> **Exercise aim**:
Return each line of the records below that contains the word "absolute".

> **Extracted material**:
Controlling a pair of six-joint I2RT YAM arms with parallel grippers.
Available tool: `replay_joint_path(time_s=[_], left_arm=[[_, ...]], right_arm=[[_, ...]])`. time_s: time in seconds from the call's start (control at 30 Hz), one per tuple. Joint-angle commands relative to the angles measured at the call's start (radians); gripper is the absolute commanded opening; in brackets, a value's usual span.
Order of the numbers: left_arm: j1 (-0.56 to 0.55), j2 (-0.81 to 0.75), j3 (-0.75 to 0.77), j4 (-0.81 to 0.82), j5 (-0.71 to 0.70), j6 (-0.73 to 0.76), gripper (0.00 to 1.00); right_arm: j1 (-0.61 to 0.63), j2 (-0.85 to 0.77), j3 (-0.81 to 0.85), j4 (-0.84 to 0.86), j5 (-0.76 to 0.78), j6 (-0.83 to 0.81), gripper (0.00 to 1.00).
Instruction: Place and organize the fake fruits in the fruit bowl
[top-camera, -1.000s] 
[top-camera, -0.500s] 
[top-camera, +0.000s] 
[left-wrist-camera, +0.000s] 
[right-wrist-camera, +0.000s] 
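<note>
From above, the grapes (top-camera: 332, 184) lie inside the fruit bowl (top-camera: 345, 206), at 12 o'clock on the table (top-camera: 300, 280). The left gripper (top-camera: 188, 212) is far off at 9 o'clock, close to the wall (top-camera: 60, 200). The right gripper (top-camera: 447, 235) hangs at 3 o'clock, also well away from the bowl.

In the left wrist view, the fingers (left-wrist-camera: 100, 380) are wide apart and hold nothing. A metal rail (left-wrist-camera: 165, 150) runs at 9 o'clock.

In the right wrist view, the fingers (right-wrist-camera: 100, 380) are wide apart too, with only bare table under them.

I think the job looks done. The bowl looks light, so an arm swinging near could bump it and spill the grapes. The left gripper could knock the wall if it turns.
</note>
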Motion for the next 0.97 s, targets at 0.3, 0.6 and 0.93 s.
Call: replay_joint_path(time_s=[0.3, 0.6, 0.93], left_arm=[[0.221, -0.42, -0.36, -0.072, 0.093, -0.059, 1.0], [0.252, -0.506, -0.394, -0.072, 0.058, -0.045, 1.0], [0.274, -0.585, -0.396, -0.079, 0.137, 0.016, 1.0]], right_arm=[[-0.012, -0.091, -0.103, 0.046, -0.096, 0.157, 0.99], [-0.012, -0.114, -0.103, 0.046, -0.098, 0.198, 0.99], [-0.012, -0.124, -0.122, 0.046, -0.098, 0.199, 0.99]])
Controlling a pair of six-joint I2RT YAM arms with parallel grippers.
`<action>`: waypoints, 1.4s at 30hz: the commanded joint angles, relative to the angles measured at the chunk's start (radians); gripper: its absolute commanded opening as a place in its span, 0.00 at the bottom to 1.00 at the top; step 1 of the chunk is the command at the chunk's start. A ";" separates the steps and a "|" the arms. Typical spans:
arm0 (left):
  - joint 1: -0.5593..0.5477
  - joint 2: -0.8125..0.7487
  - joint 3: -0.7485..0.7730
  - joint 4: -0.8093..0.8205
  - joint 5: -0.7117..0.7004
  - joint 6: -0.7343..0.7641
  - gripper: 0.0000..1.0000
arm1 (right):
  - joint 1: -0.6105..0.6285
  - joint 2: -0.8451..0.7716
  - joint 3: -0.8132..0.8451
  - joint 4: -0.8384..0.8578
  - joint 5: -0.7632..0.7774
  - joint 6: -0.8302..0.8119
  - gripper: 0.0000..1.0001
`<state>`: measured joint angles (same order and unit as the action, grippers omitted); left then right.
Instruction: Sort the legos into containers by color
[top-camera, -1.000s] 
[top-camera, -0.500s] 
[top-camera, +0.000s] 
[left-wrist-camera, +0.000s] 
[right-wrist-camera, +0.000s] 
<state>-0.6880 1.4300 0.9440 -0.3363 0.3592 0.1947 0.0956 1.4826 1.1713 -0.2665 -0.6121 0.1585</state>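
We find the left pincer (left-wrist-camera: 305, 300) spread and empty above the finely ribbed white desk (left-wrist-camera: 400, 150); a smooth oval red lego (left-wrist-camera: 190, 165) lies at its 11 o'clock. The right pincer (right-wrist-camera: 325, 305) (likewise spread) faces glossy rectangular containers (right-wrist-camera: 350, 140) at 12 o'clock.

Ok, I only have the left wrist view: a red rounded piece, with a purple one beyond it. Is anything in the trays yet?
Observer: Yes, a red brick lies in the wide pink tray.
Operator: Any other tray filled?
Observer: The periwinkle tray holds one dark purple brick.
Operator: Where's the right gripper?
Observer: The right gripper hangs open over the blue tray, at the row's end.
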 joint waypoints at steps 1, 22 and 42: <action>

> **Exercise output**:
Available tool: `replay_joint_path(time_s=[_], left_arm=[[_, ...]], right_arm=[[_, ...]])`. time_s: time in seconds from the call's start (control at 30 Hz), one per tuple. Joint-angle commands relative to the angles measured at the call's start (radians); gripper is the absolute commanded opening; in brackets, a value's usual span.
`<action>`: waypoints, 1.4s at 30hz: the commanded joint angles, relative to the angles measured at the chunk's start (radians); gripper: its absolute commanded opening as a place in its span, 0.00 at the bottom to 1.00 at the top; step 1 of the chunk is the command at the chunk's start. A ";" separates the steps and a "|" the arms. Typical spans:

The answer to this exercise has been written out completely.